Já a categoria marxista de "exploração", por exemplo, é muito importante. Grupos são explorados quando seu trabalho e seus corpos são utilizados para gerar lucro para outros. Os animais, nesse sentido, são explorados e são escravos, pois não consentem com a sua exploração.

Folha - Uma sociedade em que os animais estivessem todos libertados seria também livre da exploração de grandes empresas?
Best -
Há uma luta mais geral, contra hierarquias e explorações de todo tipo. Algumas vezes, dentro da comunidade que luta pela libertação animal, há influência anarquista muito pronunciada. As pessoas compreendem que a libertação humana e a animal são um projeto comum. Se tiverem sofisticação teórica, entenderão que as indústrias que exploram os animais são capitalistas, obedecem à lógica capitalista.
O único argumento que as indústrias capitalistas escutam é o econômico. E o argumento econômico que [grupos pela libertação animal] impõem é o da sabotagem e o da pressão incessante.
Mas o movimento pelos direitos dos animais como um todo é em geral apolítico e abriga todo tipo de variação. Há ativistas republicanos [do partido de Bush]. Acredito, porém, que precisamos de uma teoria e uma política anticapitalistas para lutar pela libertação de todo ser oprimido.

Folha - Trinta anos se passaram desde que Peter Singer publicou pela primeira vez o clássico "Libertação Animal". O que disse permanece correto?
Best -
Peter Singer é um [pensador] utilitarista, não é um filósofo nem um ativista dos direitos dos animais. Quando ele acredita que o sacrifício dos interesses dos animais e dos seres humanos pode gerar uma quantidade maior de felicidade, esses animais podem ser sacrificados.
Não podemos sacrificar interesses humanos nem dos animais sob nenhuma hipótese, e isso inclui a vivissecção [operação com animais vivos]. Ninguém no movimento antivivissecção segue Singer, porque essas pessoas são teóricas dos direitos dos animais, são abolicionistas.
Não estamos interessados em afrouxar as correntes dos escravos nem em aumentar o tamanho de suas gaiolas. Queremos arrebentar as correntes e abrir as gaiolas.
Nos EUA, o movimento pelos direitos dos animais é majoritariamente legalista. Acreditam que podem vencer sempre dentro do sistema legal. Mas os libertários e os ativistas da ação direta sabem que isso é uma ilusão, uma ingenuidade, pois aqui, como no Reino Unido, as empresas controlam o Estado, e o Estado trabalha de acordo com elas.

Folha - Qual é o objetivo imediato do movimento?
Best -
No Reino Unido, é abolir a vivissecção, em troca de meios alternativos de experimentos. Nos EUA, é promover o vegetarianismo e tentar mitigar o holocausto dos animais. Mais de 10 bilhões de animais morrem aqui todos os anos!
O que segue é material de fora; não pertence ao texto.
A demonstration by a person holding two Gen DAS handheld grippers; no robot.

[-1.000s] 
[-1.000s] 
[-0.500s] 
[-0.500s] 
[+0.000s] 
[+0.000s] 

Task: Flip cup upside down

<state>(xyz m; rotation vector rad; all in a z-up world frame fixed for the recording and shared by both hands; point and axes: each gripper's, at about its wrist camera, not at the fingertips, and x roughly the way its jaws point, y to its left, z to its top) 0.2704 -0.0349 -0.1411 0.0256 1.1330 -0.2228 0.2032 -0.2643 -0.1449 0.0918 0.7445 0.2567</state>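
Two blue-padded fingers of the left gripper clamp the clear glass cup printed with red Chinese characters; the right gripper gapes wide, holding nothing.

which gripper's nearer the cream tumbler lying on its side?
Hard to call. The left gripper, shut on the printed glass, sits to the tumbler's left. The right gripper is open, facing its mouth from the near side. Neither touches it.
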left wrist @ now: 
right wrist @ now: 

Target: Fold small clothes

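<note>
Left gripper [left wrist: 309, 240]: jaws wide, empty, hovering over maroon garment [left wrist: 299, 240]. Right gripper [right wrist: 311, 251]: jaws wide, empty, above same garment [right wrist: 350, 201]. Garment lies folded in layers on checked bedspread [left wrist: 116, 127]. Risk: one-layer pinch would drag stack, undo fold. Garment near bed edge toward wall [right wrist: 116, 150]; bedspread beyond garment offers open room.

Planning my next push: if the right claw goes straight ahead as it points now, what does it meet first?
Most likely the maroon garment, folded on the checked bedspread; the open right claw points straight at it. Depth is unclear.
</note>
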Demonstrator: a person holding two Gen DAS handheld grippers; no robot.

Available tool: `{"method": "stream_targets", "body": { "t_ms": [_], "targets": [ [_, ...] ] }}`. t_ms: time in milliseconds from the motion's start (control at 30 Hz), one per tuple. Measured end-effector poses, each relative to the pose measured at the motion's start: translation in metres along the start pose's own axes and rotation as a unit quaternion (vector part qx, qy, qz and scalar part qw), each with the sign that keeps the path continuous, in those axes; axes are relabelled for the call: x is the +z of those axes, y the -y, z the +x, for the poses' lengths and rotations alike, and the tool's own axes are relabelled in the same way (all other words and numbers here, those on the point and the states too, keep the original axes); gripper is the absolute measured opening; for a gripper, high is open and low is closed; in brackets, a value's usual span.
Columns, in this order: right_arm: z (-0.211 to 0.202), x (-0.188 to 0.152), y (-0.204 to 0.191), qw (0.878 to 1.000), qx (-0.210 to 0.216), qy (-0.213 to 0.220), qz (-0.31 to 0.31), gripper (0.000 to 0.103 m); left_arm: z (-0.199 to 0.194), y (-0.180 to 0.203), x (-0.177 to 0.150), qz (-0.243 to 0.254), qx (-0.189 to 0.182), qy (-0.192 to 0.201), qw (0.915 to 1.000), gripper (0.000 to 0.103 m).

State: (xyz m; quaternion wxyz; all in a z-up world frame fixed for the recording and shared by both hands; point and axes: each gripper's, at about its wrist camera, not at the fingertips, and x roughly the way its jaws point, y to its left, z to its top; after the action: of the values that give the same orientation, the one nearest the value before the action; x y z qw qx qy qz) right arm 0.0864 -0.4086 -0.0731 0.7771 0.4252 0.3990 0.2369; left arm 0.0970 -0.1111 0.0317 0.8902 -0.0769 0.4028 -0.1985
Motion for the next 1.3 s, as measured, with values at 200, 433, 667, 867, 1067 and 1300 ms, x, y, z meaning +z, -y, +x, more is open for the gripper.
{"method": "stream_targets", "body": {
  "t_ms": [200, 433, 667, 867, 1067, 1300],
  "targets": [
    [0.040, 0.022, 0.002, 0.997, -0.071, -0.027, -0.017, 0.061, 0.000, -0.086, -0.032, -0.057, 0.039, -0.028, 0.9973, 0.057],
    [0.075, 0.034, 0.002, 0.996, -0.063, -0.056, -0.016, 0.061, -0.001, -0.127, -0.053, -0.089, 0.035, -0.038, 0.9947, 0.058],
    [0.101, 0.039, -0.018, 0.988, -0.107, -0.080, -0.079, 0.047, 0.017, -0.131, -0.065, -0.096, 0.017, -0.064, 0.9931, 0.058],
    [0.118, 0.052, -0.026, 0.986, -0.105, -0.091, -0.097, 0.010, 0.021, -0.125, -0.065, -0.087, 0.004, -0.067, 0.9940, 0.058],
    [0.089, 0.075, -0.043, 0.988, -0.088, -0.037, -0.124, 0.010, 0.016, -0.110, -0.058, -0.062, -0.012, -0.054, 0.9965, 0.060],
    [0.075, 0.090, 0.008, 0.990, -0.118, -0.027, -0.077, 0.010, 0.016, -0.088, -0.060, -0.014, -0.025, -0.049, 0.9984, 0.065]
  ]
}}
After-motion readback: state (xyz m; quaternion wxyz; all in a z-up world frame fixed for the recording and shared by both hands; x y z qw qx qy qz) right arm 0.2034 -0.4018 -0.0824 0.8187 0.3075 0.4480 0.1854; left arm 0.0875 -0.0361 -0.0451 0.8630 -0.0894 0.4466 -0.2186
Folha - Como alcançar seu objetivo de uma sociedade 100% vegetariana?
Best -
Temos de adotar todas as táticas, o que inclui ataques a fazendas, destruição de propriedade etc. Mas o mais importante é a educação para o vegetarianismo e as filosofias dos direitos animais. Não confio muito em campanhas pelo bem-estar dos animais que querem aumentar o tamanho das gaiolas ou matar galinhas em câmaras de gás em vez de cortar-lhes o pescoço.